A final example of a new holding is our position in bonds of Fage International. This company is the maker of one of the most popular brands of Greek yogurt in the United States and Europe. The company is growing strongly, and is adding capacity to meet demand in the United States. Its financial metrics are very sound, with comfortable 4x interest coverage, low debt factors and a healthy cash balance. We expect future rating upgrades on this credit from its current single B status. Consequently we expect our holding of this 2020 maturity to be called by the company sometime in 2017 and, in that event, the yield would be in the range of 8%. 

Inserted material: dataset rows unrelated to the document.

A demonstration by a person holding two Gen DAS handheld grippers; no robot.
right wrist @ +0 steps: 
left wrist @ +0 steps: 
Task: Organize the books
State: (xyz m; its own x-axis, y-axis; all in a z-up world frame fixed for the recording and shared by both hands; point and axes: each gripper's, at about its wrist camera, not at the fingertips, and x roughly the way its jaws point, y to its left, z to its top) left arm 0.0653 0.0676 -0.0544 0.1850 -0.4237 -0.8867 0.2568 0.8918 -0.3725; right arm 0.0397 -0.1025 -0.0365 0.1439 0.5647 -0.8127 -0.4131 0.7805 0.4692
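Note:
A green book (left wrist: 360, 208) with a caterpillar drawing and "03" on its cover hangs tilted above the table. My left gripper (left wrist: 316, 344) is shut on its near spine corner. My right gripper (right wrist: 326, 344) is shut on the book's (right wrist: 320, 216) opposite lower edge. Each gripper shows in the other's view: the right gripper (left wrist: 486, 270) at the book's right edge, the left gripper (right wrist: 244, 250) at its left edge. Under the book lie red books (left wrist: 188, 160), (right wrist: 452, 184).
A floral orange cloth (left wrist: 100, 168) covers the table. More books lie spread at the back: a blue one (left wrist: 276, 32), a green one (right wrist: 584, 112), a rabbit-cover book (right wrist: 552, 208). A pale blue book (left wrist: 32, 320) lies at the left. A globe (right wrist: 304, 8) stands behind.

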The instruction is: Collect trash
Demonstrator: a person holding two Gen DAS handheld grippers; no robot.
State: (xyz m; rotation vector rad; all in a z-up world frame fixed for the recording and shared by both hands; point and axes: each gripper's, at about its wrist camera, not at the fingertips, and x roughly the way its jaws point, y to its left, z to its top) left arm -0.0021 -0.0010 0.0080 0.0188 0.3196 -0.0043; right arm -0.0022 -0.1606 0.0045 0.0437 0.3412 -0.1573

We are finding many similar examples in the market. There are a great many companies whose short maturities are priced at very interesting yields despite their overwhelmingly strong ability to pay.  

Positioning at Month-End

At month-end, the Fund sits with ample liquidity. Cash and bonds maturing in less than one year stand at 44% of total holdings. Yield to maturity in the Fund averages 8.2%. Current yield is somewhat lower at 5.1%. Average duration is less than two years. In a nervous market, we feel increasingly confident of delivering solid returns.

Geoff Castle
February 5, 2016

* F Class

* FTSE TMX Canada Bond Universe. Given the composition of the Fund at present this index, or other similar US high yield indices, are more reflective of the underlying pool of potential investments than the formal benchmark, the FTSE TMX Canada Bond Universe, with its significant weightings in Canadian and provincial government issues. The appropriate benchmark index for the Fund is currently under review.